REQUIRED WORK :: Find the string "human" in the records. Copy every line it appears in.

Records contained in a dataset
^^^^^^^^

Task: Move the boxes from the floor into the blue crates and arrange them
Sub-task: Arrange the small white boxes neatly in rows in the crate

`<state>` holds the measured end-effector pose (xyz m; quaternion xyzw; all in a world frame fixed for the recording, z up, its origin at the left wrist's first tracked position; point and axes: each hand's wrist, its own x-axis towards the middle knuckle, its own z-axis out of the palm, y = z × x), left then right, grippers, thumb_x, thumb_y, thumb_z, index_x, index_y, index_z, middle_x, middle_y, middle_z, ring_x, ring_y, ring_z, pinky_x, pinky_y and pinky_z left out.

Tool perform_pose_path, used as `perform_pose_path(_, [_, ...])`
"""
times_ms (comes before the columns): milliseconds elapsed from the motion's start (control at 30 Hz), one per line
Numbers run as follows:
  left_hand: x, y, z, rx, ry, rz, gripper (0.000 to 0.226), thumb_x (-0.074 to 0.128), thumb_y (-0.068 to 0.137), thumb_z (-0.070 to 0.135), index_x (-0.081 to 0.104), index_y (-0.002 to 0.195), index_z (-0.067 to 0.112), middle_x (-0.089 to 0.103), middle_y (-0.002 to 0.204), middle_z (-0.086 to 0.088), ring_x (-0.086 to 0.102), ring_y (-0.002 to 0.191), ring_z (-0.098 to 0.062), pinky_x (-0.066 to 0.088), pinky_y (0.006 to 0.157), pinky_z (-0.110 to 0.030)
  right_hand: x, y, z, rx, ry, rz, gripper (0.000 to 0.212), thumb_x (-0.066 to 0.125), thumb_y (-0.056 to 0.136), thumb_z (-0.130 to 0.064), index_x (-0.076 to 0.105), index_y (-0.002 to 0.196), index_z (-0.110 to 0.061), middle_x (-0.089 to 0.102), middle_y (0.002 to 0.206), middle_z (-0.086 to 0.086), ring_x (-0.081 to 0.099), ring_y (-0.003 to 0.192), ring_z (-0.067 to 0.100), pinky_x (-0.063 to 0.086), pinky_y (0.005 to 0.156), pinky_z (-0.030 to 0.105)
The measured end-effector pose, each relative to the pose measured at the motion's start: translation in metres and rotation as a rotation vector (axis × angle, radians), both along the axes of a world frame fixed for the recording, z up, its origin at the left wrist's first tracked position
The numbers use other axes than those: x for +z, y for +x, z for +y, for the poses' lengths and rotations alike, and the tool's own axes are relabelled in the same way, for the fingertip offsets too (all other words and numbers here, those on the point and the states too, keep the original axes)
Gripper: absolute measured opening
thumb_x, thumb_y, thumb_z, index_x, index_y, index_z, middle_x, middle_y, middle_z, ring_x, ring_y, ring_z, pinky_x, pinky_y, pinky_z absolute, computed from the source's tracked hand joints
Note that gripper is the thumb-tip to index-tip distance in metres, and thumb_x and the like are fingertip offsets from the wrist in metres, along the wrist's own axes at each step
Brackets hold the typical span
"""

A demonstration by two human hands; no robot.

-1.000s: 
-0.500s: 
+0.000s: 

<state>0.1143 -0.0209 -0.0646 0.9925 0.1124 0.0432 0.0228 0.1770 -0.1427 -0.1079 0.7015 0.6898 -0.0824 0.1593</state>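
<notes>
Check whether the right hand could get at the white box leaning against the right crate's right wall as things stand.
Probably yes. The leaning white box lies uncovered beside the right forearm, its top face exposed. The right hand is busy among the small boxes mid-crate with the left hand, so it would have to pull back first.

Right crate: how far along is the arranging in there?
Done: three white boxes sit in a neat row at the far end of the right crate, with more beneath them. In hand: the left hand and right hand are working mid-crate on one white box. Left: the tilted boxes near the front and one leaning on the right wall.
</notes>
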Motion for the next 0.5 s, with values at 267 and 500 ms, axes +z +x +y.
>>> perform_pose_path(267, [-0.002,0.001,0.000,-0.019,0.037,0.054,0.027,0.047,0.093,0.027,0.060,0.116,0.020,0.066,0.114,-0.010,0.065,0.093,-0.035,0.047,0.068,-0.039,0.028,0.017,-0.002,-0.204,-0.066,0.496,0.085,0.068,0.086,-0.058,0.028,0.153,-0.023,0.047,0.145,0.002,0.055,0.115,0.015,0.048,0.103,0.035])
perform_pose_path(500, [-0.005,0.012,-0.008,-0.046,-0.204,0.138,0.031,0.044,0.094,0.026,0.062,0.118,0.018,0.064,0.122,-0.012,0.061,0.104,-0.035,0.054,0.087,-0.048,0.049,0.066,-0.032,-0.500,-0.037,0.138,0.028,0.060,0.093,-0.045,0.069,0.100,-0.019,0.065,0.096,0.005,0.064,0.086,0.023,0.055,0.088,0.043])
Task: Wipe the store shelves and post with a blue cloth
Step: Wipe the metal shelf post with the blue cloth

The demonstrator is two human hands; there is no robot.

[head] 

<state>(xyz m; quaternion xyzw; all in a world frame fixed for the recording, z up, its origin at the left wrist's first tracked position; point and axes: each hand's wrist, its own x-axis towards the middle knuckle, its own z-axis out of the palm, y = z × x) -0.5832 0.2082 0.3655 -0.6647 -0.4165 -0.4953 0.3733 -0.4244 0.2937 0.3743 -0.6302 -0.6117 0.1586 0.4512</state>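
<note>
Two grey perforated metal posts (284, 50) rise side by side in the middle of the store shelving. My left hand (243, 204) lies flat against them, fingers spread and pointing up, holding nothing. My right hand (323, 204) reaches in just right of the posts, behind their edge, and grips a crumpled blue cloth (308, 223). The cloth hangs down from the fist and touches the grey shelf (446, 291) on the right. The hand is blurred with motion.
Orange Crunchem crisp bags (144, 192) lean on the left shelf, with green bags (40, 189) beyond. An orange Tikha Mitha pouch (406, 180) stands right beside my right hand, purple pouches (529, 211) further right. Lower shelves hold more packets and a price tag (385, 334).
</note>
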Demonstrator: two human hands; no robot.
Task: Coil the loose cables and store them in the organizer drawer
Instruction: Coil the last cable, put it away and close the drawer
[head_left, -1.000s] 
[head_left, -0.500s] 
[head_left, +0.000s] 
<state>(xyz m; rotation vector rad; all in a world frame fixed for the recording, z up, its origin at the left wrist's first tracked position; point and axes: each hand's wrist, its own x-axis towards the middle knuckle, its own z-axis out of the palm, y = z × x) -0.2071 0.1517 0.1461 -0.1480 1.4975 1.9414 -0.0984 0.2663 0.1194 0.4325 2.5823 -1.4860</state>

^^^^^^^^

ANSWER FOR THE TASK ::
A demonstration by two human hands; no robot.
The demonstrator is two human hands; there is no robot.
Demonstrator: two human hands; no robot.

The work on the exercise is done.